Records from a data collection
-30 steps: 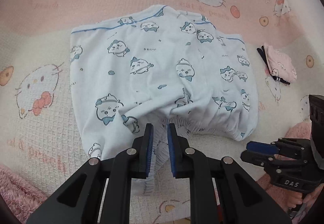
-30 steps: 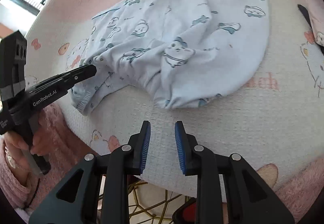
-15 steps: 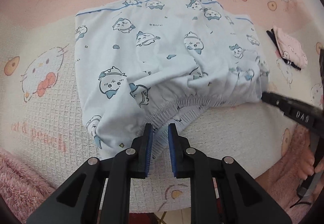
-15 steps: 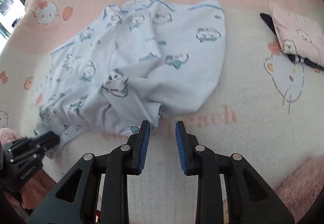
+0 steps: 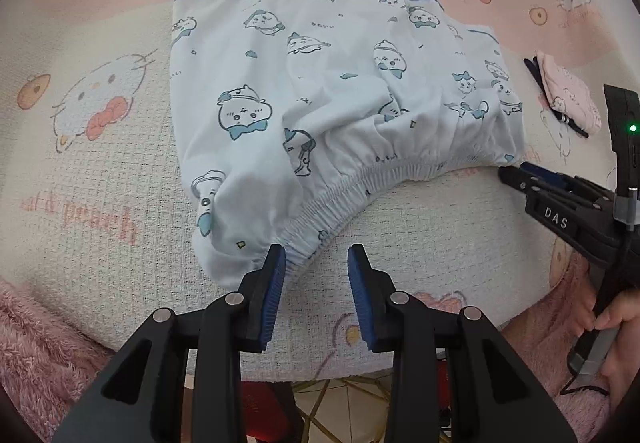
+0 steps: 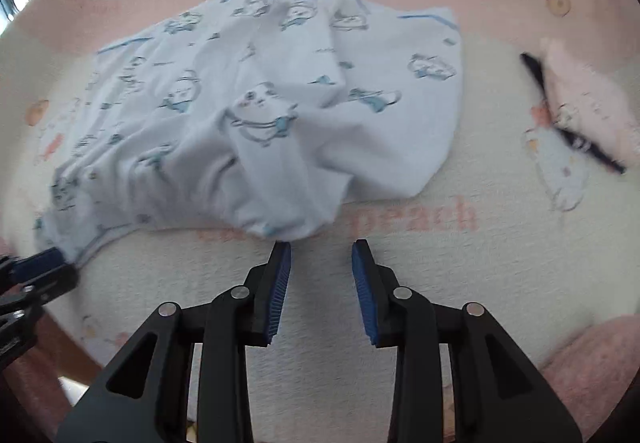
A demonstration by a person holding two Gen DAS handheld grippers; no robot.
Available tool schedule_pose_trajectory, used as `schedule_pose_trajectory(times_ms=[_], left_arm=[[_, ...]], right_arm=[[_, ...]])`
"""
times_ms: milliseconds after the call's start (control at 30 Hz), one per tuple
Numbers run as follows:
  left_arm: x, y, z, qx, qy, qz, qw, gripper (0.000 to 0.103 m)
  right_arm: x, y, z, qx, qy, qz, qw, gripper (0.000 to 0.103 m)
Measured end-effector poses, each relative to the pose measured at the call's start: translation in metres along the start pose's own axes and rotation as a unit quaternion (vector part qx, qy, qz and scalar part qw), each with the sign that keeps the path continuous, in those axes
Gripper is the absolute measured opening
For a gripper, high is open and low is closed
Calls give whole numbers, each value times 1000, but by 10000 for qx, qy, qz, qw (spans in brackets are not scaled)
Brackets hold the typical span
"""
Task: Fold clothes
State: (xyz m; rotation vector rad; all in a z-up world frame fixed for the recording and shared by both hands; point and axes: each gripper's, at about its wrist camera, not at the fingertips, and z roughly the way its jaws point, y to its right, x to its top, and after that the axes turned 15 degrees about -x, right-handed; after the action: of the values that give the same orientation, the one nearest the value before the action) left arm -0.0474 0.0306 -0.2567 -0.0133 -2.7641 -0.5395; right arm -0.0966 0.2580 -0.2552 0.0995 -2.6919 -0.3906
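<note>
1. Shorts (image 5: 332,115), pale blue with little cartoon critters, lie rumpled on the pink and cream cat-print blanket (image 5: 80,171), elastic waistband towards the near edge.
2. Left gripper (image 5: 316,263) hangs right over the waistband's near corner. Its jaws are opening and the gap between the blue pads is bare, though the cloth edge sits right at one pad tip.
3. Right gripper (image 6: 321,259) is at the other end of the waistband, jaws opening too, nothing between them, hem just past the tips.
4. Small pink pouch (image 5: 568,95) sits well off to the side with a dark strap.
</note>
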Motion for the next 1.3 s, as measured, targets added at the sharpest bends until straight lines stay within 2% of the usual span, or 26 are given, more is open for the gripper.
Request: schedule_pose_trajectory(times_ms=[33, 100, 200, 300, 333, 400, 500, 533, 633, 700, 733, 800, 900, 967, 1067, 1133, 1167, 1200, 1233, 1267, 1300], left_arm=[[0, -2, -1, 75, 14, -4, 10000, 34], [2, -8, -6, 225, 108, -80, 9997, 34], [6, -22, -12, 115, 219, -405, 9989, 34], [7, -31, -8, -58, 128, -649, 9978, 35], [6, -31, -8, -162, 95, -672, 9976, 35], [3, -31, -7, -396, 39, -733, 9965, 44], [0, -38, -17, -1208, 201, -1146, 9858, 49], [-1, -39, -19, -1196, 228, -1161, 9858, 49], [-2, -38, -13, -813, 90, -1044, 9912, 49], [-5, -40, -9, -891, -50, -1064, 9903, 50], [-6, -42, -8, -930, -97, -1059, 9900, 52], [-5, -34, -5, -765, -105, -903, 9929, 53], [-2, -28, -3, -341, -25, -693, 9970, 53], [-4, -25, 0, -60, -111, -542, 9984, 53], [-7, -21, 4, 358, -236, -310, 9986, 53], [-6, -14, 11, 594, -240, -34, 9979, 53], [-4, -9, 13, 673, -205, 132, 9974, 52], [-1, -5, 13, 587, -113, 262, 9979, 39], [4, -3, 11, 415, -2, 281, 9987, 32], [10, -3, 5, 274, 193, 232, 9992, 27], [17, -2, -1, 133, 388, 182, 9990, 27]], right_arm=[[1, 6, 2, -82, -21, 102, 9999, 32], [1, 24, 5, 352, -270, 535, 9976, 32], [-5, 44, 6, 1011, -594, 882, 9892, 32], [-15, 49, 1, 1488, -822, 916, 9812, 32], [-16, 47, -1, 1455, -836, 856, 9821, 32], [-18, 43, -3, 1391, -865, 736, 9837, 32], [-18, 39, -4, 1067, -803, 555, 9895, 27], [-17, 40, -6, 1159, -776, 589, 9885, 27], [-10, 32, -9, 1511, -737, 502, 9845, 27], [-12, 21, -9, 1802, -842, 214, 9798, 27], [-13, 16, -9, 1788, -838, 85, 9803, 27], [-15, 6, -10, 1751, -821, -167, 9810, 27], [-12, -3, -14, 1368, -427, -290, 9893, 27], [-5, 2, -11, 992, -196, -171, 9947, 27], [5, 19, -3, 492, -93, 216, 9985, 27], [9, 30, 2, 719, -197, 456, 9962, 27], [11, 34, 4, 934, -243, 528, 9939, 33], [13, 33, 5, 1277, -276, 517, 9901, 36], [15, 33, 5, 1619, -310, 506, 9850, 36], [18, 33, 5, 1954, -335, 504, 9789, 31], [19, 37, 1, 2235, -268, 616, 9724, 28]])
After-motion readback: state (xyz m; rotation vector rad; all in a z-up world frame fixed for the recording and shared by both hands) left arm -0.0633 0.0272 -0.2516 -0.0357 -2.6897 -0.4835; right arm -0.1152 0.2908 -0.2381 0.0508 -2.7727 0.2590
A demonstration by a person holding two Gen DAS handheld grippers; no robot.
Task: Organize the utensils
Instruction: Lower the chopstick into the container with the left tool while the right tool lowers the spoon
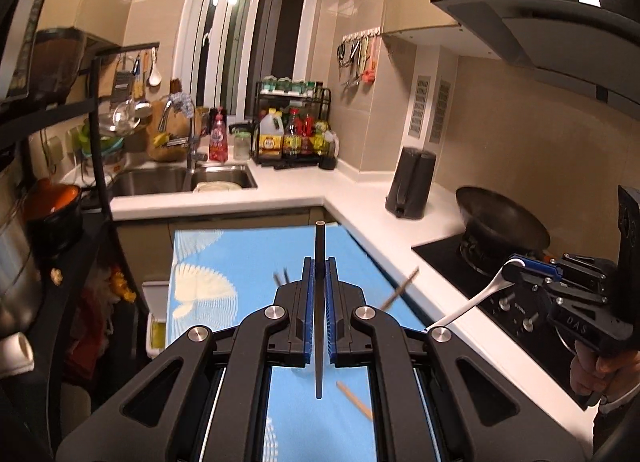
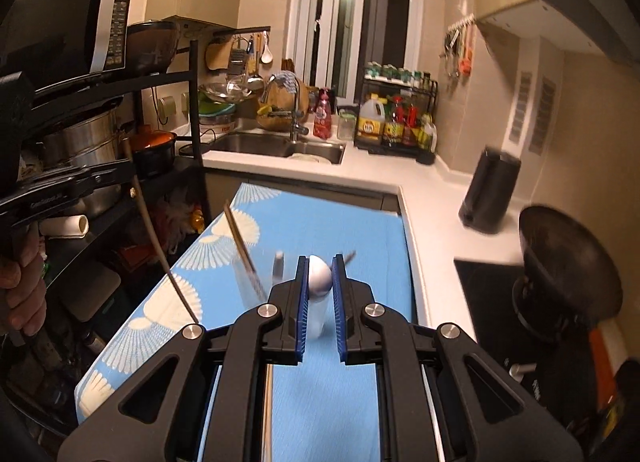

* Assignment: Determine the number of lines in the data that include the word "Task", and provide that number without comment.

* Written solution: 2